What We Need to Know About Mike Pompeo

Truman Project
Truman Doctrine Blog
7 min readApr 2, 2018

On Tuesday 13 March, President Trump announced via Twitter that he was nominating current CIA Director Mike Pompeo to replace Rex Tillerson as Secretary of State. With Pompeo’s hearing before the Senate Foreign Relations Committee to come sometime in mid-April, Truman Project will be shining light on a new subject area each day where there are outstanding critical questions he must answer and issues he needs to speak to concerning areas of his records that suggest he may not be an appropriate representative of America’s interests and values on the world stage.

Diplomacy with North Korea

President Trump says he wants to negotiate with North Korea now, but at other points in his administration, tensions have flared dramatically between him and Kim Jong Un, and he has even undermined his own former Secretary of State’s efforts to conduct diplomacy.

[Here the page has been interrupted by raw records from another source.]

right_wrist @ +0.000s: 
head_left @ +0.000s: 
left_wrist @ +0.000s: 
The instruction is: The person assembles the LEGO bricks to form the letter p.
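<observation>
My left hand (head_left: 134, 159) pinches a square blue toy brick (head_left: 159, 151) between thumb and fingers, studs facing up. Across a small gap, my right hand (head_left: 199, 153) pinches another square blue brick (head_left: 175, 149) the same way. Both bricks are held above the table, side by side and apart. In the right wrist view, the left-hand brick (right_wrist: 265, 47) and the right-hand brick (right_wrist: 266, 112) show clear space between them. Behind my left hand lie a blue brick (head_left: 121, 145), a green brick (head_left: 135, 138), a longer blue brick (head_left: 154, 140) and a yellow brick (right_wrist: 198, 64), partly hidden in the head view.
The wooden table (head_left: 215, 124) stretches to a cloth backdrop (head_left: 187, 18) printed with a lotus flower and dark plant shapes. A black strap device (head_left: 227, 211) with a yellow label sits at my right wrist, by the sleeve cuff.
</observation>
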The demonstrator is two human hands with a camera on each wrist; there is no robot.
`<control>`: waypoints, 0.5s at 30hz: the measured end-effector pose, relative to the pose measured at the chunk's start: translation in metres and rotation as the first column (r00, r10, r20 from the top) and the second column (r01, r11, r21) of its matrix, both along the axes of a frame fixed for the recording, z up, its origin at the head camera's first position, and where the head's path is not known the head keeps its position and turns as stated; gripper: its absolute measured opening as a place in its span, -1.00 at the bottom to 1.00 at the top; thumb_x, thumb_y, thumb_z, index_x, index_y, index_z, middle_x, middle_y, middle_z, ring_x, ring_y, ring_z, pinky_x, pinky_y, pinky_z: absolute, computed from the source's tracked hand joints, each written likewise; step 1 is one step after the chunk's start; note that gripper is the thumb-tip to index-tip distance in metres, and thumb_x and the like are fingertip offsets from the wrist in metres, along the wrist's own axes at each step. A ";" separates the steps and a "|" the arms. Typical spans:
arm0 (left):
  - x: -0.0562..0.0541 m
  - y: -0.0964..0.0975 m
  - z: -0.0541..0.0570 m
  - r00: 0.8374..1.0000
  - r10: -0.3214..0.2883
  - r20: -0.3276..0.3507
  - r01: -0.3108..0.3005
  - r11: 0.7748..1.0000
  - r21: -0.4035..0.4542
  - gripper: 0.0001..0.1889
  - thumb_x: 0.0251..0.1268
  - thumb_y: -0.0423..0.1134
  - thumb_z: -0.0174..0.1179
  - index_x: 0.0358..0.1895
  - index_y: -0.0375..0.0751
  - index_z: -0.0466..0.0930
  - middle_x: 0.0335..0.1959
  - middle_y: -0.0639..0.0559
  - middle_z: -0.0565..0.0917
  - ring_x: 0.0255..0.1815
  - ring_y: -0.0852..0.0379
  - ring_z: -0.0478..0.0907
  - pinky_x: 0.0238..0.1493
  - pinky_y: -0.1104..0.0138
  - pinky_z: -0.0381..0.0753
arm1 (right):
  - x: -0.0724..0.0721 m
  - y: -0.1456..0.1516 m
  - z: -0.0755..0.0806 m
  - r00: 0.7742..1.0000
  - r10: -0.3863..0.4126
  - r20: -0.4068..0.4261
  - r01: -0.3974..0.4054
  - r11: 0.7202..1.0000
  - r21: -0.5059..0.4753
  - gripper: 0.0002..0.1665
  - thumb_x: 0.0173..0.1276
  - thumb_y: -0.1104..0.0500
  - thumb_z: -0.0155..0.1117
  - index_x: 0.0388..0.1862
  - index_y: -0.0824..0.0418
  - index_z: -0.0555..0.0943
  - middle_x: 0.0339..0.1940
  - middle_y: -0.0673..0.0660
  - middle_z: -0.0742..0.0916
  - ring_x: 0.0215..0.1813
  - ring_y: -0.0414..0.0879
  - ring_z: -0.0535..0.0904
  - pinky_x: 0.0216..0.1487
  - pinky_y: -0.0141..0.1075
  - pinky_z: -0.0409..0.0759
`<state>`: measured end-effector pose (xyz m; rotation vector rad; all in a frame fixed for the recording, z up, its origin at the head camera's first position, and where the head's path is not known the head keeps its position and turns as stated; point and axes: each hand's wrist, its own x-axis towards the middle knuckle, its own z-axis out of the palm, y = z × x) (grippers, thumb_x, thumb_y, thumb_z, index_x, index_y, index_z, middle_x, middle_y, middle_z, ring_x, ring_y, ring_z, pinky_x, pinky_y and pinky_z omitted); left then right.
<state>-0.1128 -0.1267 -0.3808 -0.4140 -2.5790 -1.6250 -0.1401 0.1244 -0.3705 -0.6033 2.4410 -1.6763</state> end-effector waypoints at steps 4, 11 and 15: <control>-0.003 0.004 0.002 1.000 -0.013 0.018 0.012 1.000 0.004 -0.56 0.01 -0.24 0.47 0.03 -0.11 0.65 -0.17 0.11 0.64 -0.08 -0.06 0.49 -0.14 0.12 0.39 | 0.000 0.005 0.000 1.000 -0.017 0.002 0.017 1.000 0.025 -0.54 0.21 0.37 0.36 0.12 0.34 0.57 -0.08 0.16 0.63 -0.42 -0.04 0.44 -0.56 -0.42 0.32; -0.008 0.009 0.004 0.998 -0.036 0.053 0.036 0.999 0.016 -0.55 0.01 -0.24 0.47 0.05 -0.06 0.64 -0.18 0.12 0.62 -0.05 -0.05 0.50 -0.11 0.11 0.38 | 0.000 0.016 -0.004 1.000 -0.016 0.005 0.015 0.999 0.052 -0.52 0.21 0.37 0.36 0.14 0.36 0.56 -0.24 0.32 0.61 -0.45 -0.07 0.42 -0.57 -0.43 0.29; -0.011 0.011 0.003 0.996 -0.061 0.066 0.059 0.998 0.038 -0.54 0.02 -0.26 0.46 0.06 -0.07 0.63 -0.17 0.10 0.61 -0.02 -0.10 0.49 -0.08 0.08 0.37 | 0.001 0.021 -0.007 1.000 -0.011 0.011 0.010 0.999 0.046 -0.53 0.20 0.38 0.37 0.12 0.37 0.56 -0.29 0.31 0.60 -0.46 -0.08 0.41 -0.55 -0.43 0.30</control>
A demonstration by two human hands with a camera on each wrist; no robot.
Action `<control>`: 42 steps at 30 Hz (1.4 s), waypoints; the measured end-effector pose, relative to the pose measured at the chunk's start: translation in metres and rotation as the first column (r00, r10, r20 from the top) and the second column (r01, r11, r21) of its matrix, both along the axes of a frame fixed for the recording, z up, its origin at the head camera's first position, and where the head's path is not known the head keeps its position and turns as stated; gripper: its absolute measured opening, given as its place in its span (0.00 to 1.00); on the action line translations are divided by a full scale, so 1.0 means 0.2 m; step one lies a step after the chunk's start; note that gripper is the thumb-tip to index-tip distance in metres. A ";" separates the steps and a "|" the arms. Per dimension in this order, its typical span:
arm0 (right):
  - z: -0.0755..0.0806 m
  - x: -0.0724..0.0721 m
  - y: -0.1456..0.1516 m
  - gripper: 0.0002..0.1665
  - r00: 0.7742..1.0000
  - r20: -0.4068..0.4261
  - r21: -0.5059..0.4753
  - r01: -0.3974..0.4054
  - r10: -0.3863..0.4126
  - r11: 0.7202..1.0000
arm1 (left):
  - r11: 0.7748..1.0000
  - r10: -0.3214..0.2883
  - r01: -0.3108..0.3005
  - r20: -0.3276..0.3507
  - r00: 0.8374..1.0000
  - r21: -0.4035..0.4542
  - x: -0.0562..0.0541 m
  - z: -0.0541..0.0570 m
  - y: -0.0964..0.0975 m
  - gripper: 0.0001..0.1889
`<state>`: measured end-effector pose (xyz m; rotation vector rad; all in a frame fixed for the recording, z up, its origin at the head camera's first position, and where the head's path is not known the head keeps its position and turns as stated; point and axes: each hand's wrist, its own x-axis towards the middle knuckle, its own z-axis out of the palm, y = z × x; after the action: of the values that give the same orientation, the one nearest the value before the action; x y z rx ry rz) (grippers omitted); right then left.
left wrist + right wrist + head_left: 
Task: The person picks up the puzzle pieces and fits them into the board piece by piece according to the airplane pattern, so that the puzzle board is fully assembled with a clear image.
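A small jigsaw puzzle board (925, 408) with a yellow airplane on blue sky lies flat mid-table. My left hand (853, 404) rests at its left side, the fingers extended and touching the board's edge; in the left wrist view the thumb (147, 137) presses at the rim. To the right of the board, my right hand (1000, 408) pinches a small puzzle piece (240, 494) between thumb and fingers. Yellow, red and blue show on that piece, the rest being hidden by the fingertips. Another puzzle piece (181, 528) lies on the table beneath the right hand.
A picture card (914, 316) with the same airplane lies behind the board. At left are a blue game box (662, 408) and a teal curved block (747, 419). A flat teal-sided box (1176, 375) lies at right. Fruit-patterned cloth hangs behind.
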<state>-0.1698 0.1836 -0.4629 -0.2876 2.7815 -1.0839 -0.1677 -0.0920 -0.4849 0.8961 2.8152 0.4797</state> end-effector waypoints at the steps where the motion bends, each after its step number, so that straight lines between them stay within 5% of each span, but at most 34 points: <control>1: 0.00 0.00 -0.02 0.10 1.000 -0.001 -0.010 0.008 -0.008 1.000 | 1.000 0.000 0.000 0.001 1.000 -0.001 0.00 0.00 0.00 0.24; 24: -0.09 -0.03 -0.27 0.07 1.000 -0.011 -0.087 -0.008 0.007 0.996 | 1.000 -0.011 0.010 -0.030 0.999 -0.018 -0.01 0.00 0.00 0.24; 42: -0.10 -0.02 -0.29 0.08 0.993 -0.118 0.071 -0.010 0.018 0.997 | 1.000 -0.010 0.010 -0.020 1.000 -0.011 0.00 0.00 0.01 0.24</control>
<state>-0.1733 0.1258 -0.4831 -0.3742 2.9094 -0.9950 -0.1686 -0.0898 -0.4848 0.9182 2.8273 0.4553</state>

Does Mike Pompeo support the current plan for a Trump-Kim summit? What conditions would lead him to conclude that diplomatic options between the United States and North Korea were ‘exhausted?’ And would he ever support National Security Advisor John Bolton’s calls for a preemptive or preventive war against Pyongyang?

Islamophobia

President Trump’s disdain for Islam, Muslims, and American Muslims has been exhaustively documented. Less discussed, however, is Mike Pompeo’s own track record of Islamophobia. Pompeo has appeared on the radio show of anti-Muslim whackadoodle Frank Gaffney multiple times (where he agreed former President Obama had “an affinity” for ISIS), attacked American Muslim leaders for failing to denounce terror attacks (which they have done time and again), and received an award from leading Islamophobic group ACT for America (after purportedly advocating for them to brief members of Congress). Does Pompeo still stand by the views of anti-Islam conspiracy theorists like Gaffney and fear-mongers like ACT? And how will Pompeo set his own prejudice aside when he is expected to work with diplomats representing the approximately 50 Muslim-majority countries in the world, among them key security and economic partners of the United States?

Politicization of Intelligence

Reports emerged fairly early in the Trump Administration that the president was searching for intelligence that would allow him to undermine or withdraw from the nuclear agreement with Iran.

Because of these reports, it is worth discussing that under Director Mike Pompeo in November 2017, the CIA re-released files taken from the bin Laden compound in Abbottabad, Pakistan. Rather than an exercise in additional transparency, this appeared to be a deliberate effort to highlight any connection between Iran and Al Qaeda, no matter how tenuous. The CIA even gave the Foundation for the Defense of Democracies an advance copy of the files to research just this question, and Director Pompeo had been promoting the idea of this connection recently. This approach to policy — determine an outcome and work backwards to find the justification — is extraordinarily dangerous in matters of national security, as the run-up to the Iraq War demonstrated (particularly with regard to one of its chief architects, now-National Security Advisor John Bolton). What was the process and reasoning behind Pompeo’s handling of the bin Laden files? How does he understand the roles of different government agencies in handling intelligence? And what are his views on using declassification to push for political outcomes, as well as the threshold of intelligence at which he would conclude that the U.S. government should pursue military action?

Conspiracy Theories

In October 2017 and in his capacity as CIA Director, Mike Pompeo reportedly met with a conspiracy theorist at the direction of President Trump.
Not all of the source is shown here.